EXERCISE AIM →
In the records below, find the line containing "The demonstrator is" and the line containing "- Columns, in"; please repeat exactly the lines from one to the other, both included, and nothing more.

Dataset items
* * * *
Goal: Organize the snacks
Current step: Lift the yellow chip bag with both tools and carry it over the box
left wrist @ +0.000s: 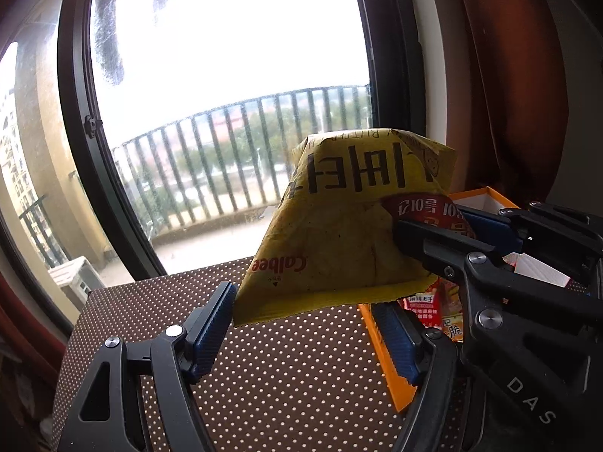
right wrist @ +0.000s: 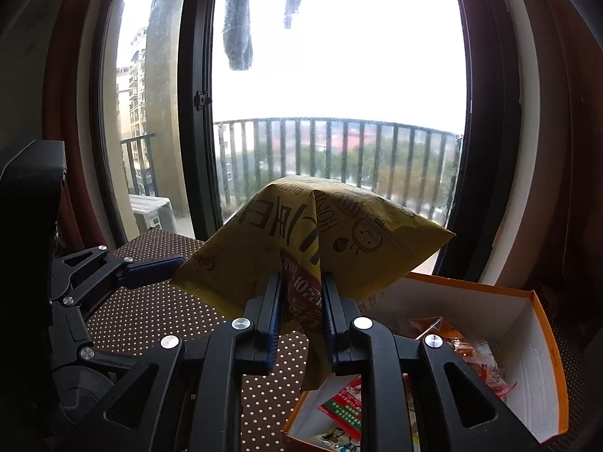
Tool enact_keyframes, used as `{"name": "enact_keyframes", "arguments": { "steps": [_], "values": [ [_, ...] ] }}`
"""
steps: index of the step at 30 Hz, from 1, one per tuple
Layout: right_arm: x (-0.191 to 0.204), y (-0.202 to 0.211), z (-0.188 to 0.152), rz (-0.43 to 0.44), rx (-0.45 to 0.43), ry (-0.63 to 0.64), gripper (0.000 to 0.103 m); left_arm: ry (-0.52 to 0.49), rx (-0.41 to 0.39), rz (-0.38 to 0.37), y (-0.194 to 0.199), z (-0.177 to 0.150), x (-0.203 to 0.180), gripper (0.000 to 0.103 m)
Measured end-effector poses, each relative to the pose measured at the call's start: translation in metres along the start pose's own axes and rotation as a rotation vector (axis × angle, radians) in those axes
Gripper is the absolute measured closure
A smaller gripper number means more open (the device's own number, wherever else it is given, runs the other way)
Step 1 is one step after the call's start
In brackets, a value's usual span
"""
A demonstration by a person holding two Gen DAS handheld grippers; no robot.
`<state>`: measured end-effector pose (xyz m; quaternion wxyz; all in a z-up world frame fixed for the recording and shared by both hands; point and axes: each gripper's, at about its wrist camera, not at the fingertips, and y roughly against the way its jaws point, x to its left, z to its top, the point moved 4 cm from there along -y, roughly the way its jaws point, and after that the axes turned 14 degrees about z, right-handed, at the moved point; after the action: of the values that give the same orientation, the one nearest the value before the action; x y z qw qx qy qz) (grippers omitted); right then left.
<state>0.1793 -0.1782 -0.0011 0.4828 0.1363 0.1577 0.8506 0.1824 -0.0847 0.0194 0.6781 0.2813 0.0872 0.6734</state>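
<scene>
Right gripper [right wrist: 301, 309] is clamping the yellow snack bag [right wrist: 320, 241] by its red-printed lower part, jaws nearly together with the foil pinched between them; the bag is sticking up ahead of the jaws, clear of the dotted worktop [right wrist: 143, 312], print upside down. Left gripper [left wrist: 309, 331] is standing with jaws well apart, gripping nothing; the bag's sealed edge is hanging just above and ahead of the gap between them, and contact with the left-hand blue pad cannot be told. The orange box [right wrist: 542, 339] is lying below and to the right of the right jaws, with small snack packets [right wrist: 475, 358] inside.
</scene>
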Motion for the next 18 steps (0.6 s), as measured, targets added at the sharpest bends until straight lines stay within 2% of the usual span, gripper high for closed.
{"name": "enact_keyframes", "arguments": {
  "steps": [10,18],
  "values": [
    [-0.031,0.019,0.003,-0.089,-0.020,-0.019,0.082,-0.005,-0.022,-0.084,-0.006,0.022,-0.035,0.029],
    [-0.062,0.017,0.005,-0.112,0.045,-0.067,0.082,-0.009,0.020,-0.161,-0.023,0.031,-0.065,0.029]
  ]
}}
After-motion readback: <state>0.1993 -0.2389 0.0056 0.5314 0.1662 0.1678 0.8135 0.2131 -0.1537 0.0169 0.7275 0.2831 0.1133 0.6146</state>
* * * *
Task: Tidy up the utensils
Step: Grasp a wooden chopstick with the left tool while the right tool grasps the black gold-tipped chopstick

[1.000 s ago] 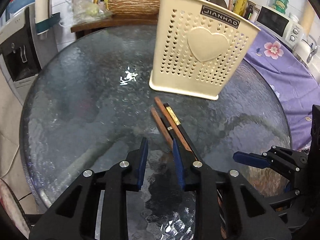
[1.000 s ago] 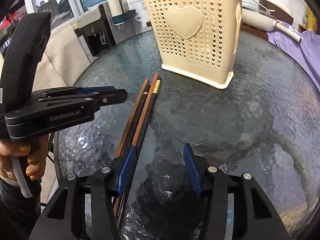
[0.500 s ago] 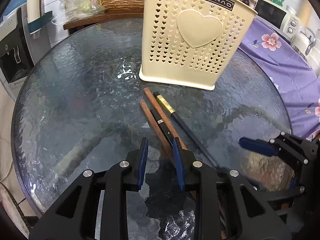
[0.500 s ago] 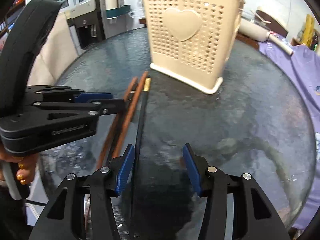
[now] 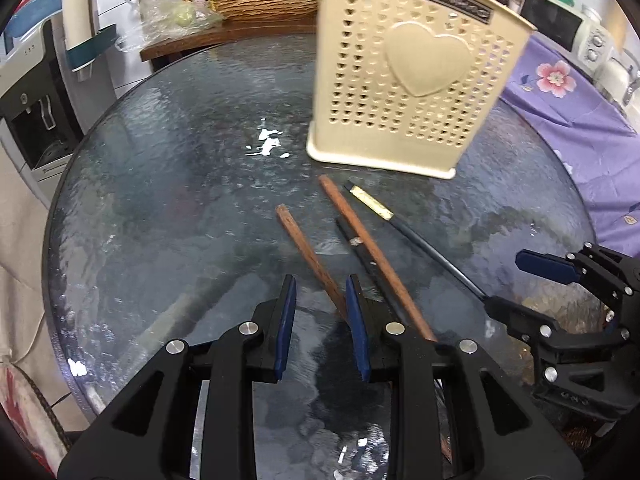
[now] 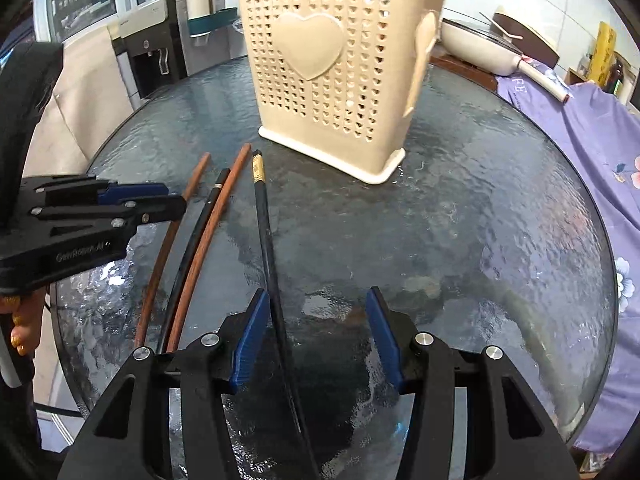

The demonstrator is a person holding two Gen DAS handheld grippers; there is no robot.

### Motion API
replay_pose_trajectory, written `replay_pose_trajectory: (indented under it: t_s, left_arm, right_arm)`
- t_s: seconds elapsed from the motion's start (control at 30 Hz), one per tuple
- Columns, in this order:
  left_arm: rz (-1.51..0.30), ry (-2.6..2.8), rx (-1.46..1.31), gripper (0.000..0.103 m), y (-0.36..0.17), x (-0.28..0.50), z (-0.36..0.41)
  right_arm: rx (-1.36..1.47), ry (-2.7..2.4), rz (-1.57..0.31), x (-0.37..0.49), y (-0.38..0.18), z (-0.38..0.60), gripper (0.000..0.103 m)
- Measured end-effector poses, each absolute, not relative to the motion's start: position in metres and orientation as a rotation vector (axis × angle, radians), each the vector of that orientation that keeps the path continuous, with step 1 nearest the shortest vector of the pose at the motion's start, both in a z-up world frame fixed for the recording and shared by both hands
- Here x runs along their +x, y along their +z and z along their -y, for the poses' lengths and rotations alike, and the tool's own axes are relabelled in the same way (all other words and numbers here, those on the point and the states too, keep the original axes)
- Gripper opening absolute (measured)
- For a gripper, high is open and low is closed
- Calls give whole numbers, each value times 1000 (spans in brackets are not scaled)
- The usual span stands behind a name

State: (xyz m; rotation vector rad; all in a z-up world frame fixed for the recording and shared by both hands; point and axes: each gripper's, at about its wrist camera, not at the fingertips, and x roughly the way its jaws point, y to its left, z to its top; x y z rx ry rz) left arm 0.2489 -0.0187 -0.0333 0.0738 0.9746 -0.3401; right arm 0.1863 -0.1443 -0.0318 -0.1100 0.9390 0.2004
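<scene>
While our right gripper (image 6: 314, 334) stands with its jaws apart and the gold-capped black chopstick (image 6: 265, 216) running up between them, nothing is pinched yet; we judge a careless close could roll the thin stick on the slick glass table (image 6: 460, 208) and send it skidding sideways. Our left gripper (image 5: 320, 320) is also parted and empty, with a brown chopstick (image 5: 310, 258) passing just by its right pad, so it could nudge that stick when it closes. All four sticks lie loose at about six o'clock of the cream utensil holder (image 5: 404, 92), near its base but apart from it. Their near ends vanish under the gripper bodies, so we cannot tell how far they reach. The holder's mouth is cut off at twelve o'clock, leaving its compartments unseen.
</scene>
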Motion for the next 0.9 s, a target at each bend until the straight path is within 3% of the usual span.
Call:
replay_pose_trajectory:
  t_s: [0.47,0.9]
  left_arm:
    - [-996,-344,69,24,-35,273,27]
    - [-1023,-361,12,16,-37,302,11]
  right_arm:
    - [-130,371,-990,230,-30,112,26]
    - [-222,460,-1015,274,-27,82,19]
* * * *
ANSWER SPACE →
The demonstrator is a person holding two Gen DAS handheld grippers; there is no robot.

### Motion API
replay_pose_trajectory, written `replay_pose_trajectory: (indented under it: t_s, left_arm, right_arm)`
- t_s: seconds elapsed from the motion's start (control at 30 Hz), one per tuple
- Columns, in this order:

The complete answer has now been given.